### Input data ###

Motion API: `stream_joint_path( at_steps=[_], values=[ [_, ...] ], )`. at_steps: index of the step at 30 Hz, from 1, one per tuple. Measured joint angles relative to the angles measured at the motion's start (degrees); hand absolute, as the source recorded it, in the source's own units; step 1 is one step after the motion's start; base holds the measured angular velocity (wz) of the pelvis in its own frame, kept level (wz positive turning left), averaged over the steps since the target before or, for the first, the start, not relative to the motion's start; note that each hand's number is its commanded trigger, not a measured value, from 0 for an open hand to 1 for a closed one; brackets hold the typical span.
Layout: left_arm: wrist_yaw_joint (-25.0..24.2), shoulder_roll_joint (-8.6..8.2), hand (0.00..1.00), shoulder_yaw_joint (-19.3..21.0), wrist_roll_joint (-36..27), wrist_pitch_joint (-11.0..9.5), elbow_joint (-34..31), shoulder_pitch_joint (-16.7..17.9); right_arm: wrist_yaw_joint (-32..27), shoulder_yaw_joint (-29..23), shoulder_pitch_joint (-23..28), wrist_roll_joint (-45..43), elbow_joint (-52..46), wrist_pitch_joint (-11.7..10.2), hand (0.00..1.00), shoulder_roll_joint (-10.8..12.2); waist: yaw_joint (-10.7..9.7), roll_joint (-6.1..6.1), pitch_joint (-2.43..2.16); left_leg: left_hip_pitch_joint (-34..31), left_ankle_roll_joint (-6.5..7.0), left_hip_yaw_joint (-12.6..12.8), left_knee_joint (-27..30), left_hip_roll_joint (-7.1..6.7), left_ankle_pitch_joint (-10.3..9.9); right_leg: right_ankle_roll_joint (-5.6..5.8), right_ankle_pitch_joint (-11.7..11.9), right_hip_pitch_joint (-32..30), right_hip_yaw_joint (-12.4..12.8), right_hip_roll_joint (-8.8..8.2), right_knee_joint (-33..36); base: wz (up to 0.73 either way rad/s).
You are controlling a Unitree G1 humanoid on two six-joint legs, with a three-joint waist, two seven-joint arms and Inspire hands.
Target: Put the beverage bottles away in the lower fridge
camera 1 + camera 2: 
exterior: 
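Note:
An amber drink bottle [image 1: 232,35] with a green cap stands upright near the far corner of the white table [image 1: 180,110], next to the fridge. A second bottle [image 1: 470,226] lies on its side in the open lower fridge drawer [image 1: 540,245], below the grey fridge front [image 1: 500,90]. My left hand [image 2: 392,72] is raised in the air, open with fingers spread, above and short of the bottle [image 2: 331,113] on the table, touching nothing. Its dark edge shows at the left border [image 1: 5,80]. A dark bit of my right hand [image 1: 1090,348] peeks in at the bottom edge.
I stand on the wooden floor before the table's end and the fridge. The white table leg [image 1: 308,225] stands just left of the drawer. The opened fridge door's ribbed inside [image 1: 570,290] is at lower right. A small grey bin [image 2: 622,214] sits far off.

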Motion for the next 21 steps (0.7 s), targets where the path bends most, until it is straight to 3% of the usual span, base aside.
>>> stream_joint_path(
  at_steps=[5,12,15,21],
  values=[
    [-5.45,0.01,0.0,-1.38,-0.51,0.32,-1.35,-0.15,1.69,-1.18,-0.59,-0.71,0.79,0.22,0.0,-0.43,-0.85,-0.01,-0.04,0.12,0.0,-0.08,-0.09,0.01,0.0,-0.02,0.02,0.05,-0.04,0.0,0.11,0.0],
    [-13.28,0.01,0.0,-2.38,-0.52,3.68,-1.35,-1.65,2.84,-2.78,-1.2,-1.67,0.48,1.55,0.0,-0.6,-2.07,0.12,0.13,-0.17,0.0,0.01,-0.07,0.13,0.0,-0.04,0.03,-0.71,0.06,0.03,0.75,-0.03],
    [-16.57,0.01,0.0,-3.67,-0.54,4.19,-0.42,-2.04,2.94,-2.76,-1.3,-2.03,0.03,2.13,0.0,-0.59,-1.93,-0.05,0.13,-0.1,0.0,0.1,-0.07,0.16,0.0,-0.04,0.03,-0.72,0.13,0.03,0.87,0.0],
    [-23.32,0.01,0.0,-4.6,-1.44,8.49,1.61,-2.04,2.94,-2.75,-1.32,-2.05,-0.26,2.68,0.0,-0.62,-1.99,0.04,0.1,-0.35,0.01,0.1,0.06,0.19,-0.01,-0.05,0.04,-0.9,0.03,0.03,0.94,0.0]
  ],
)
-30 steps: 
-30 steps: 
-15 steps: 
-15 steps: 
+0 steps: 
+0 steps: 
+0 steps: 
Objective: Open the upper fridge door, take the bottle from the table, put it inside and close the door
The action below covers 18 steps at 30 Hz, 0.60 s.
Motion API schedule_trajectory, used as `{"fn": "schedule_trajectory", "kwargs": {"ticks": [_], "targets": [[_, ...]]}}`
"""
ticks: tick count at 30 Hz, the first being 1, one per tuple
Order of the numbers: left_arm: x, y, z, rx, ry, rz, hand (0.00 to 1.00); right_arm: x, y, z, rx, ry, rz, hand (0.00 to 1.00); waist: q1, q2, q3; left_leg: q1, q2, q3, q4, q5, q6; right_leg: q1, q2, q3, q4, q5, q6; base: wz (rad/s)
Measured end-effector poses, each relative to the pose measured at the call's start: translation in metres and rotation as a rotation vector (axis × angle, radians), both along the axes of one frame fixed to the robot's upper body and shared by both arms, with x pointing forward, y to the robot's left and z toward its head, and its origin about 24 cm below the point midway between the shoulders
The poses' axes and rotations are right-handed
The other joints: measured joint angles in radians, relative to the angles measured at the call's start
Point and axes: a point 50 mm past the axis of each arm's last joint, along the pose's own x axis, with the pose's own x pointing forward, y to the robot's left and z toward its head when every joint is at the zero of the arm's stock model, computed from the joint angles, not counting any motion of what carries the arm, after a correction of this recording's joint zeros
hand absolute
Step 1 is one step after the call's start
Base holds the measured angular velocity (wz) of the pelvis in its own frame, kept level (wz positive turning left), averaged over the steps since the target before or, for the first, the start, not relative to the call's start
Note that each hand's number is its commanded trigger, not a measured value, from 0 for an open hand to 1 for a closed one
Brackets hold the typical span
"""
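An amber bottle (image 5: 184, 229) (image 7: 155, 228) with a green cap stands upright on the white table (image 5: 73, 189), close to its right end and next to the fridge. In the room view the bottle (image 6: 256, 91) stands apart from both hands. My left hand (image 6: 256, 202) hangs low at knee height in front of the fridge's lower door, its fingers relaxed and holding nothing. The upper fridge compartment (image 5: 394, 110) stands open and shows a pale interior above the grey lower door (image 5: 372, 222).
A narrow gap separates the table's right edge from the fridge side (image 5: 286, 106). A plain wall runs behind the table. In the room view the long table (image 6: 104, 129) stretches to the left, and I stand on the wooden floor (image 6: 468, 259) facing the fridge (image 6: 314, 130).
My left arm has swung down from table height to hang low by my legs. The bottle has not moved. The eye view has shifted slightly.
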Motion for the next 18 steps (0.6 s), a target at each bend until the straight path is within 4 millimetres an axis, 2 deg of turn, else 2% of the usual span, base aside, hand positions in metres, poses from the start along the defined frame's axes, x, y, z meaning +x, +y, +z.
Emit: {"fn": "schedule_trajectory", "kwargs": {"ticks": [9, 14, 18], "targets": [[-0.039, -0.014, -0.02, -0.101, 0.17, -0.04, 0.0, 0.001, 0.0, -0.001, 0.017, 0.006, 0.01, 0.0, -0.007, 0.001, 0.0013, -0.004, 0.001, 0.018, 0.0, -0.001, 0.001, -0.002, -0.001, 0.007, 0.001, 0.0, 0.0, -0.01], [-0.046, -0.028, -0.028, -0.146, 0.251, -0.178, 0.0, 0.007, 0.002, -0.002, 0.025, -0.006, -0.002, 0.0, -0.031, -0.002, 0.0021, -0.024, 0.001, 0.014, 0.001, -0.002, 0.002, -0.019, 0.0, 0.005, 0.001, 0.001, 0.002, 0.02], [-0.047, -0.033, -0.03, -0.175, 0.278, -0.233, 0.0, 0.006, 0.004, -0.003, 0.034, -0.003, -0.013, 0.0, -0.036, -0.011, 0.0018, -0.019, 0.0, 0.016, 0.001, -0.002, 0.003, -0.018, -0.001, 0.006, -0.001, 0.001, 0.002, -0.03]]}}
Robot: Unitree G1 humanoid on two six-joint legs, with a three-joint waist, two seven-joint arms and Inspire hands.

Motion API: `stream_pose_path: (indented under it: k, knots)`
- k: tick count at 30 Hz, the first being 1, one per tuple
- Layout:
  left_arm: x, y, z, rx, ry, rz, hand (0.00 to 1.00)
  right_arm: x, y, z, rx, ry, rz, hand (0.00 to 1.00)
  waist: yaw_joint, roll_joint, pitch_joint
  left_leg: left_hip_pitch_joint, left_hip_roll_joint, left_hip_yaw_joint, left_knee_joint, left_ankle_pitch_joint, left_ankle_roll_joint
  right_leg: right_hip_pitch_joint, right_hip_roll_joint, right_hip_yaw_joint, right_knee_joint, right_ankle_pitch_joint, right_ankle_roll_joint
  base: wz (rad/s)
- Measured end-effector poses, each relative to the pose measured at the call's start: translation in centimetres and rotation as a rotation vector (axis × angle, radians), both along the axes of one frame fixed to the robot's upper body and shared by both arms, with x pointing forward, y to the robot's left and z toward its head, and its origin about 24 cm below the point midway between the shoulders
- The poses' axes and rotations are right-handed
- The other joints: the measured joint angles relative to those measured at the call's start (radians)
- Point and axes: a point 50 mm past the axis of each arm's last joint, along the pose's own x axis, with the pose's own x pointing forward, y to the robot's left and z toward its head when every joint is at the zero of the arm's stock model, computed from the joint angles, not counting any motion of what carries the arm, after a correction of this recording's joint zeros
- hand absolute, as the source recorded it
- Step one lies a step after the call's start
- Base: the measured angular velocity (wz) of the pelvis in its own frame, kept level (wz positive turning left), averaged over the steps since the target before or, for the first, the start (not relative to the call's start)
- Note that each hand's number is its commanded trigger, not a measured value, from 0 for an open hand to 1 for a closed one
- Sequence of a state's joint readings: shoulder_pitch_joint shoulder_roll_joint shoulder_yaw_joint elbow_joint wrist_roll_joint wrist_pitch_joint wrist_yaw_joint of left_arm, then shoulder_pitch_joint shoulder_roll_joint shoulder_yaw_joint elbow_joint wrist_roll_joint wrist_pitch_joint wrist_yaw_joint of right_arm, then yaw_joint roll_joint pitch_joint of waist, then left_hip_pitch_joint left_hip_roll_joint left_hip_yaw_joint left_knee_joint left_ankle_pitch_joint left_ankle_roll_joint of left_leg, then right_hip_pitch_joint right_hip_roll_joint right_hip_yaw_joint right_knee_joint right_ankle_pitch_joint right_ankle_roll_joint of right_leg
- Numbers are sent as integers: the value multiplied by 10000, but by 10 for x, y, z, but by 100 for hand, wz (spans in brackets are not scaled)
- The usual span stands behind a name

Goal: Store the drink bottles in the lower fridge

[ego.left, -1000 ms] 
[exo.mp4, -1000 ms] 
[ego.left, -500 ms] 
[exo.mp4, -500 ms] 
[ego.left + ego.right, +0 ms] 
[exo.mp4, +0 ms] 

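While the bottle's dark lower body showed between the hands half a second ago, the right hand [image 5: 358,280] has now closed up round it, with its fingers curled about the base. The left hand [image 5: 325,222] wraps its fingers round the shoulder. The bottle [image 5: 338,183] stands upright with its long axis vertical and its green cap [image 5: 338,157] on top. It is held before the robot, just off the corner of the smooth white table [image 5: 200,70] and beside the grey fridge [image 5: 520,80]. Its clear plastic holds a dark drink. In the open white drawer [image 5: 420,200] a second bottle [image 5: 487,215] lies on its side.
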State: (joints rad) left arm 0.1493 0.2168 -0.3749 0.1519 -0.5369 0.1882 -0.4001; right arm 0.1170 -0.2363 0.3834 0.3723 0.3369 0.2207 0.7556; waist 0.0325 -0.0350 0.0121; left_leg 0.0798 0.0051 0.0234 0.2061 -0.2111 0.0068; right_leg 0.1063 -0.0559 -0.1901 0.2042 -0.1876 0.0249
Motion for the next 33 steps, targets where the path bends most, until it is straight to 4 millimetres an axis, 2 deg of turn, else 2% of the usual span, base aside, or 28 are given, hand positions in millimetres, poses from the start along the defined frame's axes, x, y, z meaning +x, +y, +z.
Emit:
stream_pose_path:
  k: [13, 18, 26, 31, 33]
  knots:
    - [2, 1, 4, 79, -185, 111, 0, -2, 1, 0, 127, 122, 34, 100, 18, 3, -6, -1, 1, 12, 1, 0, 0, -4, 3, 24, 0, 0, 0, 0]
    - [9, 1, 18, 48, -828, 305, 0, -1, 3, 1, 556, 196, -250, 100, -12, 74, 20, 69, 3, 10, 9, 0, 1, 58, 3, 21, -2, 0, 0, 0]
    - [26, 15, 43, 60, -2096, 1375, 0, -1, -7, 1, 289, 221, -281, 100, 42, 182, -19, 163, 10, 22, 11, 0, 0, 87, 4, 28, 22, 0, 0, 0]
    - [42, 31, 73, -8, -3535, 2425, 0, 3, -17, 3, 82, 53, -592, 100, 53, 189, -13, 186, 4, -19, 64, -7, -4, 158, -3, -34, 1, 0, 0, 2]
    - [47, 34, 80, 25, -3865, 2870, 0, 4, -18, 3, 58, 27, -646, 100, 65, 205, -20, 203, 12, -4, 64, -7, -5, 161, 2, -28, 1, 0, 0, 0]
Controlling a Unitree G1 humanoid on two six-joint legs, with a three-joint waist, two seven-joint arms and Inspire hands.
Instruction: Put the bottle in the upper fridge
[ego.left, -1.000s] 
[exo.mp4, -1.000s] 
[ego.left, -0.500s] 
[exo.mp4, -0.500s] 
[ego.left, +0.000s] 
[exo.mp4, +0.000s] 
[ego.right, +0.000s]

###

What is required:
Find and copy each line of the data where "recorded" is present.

Task result:
Motion API: `stream_joint_path( at_steps=[_], values=[ [_, ...] ], )`. at_steps: index of the step at 30 Hz, from 1, one per tuple. Measured joint angles relative to the angles measured at the motion's start (degrees); hand absolute, as the source recorded it, in the source's own units; step 1 is one step after the motion's start; base holds the measured angular velocity (wz) of the pelvis in its own frame, kept level (wz positive turning left), averaged over the steps since the target before or, for the first, the start, not relative to the motion's start; note that each hand's number is its commanded trigger, not a measured value, from 0 for an open hand to 1 for a closed one; brackets hold the typical span.
- hand absolute, as the source recorded it

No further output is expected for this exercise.